Alternative splicing is a key mechanism for enhancing the variety of RNAs (and therefore proteins) that are encoded by genes. Two new reports add weight to our growing appreciation of splicing disruptions in diseases such as cancer.

These mutations showed remarkable disease specificity, as they were present in ... >85% of two of the subtypes of myelodysplasia.

To uncover recurrent, potentially driving events in tumorigenesis, Seishi Ogawa and colleagues carried out genome-wide exome sequencing of 29 samples of myelodysplasia, which is a frequent precursor of acute myeloid leukaemia. This pilot study was followed by the focused sequencing of candidate driver genes in nearly 600 samples of myelodysplasia and other myeloid neoplasms. The authors identified recurrent mutations in eight splicing factors. These mutations showed remarkable disease specificity, as they were present in only 7% of the myelodysplasia-independent acute myeloid leukaemias but present in >85% of two of the subtypes of myelodysplasia.

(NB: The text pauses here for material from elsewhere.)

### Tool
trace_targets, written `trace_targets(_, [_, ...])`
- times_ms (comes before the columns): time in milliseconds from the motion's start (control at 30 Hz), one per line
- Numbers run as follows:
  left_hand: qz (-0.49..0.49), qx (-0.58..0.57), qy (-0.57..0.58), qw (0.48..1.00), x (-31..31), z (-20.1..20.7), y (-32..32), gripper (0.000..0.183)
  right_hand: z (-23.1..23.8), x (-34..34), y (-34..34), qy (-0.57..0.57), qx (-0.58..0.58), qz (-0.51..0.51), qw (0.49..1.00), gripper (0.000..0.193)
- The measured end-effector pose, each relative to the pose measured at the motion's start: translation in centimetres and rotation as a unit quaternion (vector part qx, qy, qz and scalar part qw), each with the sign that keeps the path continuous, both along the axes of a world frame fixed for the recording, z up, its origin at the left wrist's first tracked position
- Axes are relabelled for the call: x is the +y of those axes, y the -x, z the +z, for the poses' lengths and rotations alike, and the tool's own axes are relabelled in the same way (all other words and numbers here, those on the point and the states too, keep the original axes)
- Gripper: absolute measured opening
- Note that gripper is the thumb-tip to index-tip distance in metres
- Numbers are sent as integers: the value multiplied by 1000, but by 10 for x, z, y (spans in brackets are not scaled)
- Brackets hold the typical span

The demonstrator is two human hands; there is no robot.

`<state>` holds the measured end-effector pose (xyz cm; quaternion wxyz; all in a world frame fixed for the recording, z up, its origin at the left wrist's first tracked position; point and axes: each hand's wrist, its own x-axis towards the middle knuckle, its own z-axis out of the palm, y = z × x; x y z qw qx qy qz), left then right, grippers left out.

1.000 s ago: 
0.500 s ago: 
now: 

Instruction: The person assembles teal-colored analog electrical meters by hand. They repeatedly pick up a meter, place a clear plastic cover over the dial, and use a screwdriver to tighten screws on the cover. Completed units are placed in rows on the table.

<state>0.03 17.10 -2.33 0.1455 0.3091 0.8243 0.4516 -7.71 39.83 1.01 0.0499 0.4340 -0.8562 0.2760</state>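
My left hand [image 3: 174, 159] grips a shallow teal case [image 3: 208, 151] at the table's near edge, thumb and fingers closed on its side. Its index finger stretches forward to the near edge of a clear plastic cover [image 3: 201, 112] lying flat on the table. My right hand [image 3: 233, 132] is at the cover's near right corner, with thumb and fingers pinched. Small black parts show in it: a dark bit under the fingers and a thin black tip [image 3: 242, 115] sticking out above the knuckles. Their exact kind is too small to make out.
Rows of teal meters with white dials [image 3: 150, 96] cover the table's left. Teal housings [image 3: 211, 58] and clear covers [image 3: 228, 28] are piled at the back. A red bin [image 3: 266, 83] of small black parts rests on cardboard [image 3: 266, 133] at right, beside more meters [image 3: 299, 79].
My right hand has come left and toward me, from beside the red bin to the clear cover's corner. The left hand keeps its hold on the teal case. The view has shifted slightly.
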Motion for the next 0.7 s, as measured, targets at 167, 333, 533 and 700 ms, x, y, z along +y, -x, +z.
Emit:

Overexpression of mutant alleles of one of the splicing factors, U2AF35 (also known as U2AF1), in HeLa cells caused the accumulation of aberrantly spliced transcripts and the upregulation of genes that are involved in the nonsense-mediated decay pathway, which responds to transcripts with premature stop codons. Interestingly, the expression of mutant U2AF35 reduced the proliferation rate in these cells and impaired the ability of haematopoietic stem cells to reconstitute the haematopoietic systems of irradiated mice. Although this defective haematopoiesis is consistent with the pathogenesis of myelodysplasia, how such mutations are compatible with neoplastic evolution is unclear. Other uncertainties include whether the cellular effects of U2AF35 mutations are caused by global transcriptional disruption or through effects on specific transcripts, and whether the transcriptomic effects of mutant U2AF35 in vitro are mirrored in myelodysplasia samples.

In a separate study, Luca Cartegni and colleagues investigated the function of specific aberrantly spliced transcripts in glioblastoma. Glioblastoma samples were characterized by deregulated splicing in which two particular genes — MAP-kinase activating death domain (MADD) and macrophage stimulating 1 receptor (MST1R; also known as RON) — have an exon selectively excluded compared with transcripts from normal tissue. Engineered mutation of both of these genes revealed that these splicing events are controlled by an exonic splicing silencer (ESS) sequence that is a characteristic binding site for heterogeneous nuclear ribonucleoprotein H (hnRNPH). Indeed, the authors found hnRNPH to be overexpressed in glioblastoma samples, revealing a potential mechanism for these glioblastoma-specific splicing events. High hnRNPH levels and these splice variants are also found in embryonic stem cells, which may indicate that dedifferentiation accompanies tumorigenesis. Although hnRNPH could have many cellular effects, the expression of the glioblastoma-specific splice variants of MADD and MST1R partially rescued the detrimental effects of hnRNPH knockdown. Interestingly, this research parallels a recent finding from an independent team that a related splicing factor, hnRNPA2/B1, is also overexpressed in glioblastoma and drives aberrant splicing of various tumour suppressor genes.

These papers reinforce the view that deregulated splicing might be a crucial event during tumorigenesis.